Filter by the string "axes": return the lines of the material that contain it.
═══ DATA EXCERPT ═══
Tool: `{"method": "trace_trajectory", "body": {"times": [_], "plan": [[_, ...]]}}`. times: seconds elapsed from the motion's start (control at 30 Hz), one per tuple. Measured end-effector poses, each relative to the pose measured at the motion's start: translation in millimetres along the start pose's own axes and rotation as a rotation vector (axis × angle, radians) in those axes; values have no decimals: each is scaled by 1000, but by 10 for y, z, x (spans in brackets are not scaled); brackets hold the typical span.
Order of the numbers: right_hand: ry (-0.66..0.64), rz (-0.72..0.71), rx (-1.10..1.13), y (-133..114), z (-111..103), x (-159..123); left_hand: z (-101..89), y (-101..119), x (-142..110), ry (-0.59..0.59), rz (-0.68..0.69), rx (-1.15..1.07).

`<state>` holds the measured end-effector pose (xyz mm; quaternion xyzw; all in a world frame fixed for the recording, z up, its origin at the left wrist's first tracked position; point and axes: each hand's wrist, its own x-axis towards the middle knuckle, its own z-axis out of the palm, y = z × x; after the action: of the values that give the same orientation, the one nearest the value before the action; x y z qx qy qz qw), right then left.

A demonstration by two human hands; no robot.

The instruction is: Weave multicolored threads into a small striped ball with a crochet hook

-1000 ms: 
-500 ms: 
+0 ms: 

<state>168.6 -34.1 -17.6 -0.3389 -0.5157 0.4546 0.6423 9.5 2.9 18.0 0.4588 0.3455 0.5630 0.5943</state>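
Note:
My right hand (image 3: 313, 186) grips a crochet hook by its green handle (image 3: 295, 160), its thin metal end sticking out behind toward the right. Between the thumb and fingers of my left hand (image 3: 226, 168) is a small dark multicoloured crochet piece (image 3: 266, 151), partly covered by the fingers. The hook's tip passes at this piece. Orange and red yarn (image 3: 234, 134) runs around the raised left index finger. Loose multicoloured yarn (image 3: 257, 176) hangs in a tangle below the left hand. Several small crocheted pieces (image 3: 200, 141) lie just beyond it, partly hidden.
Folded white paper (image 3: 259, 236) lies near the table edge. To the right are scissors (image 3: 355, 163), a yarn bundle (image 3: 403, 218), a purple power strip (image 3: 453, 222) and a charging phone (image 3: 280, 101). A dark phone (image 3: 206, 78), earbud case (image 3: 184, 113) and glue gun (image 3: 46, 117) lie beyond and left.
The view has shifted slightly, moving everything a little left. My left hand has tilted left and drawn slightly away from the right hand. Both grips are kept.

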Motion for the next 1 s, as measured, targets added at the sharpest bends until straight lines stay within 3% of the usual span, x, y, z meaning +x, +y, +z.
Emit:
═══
• _OUTPUT OF THE TASK_
Tool: `{"method": "trace_trajectory", "body": {"times": [_], "plan": [[_, ...]]}}`. times: seconds elapsed from the motion's start (control at 30 Hz), one per tuple. Measured end-effector poses, each relative to the pose measured at the motion's start: translation in millimetres along the start pose's own axes and rotation as a rotation vector (axis × angle, radians) in those axes; values have no decimals: each is scaled by 1000, but by 10 for y, z, x (spans in brackets are not scaled); brackets hold the typical span.
`<state>` holds the measured end-effector pose (xyz mm; quaternion xyzw; all in a world frame fixed for the recording, z up, its origin at the left wrist's first tracked position; point and axes: each hand's wrist, its own x-axis towards the middle knuckle, its own z-axis out of the palm, y = z × x; after the action: of the values that give the same orientation, the one nearest the value before the action; x y z qx qy qz qw), right then left.

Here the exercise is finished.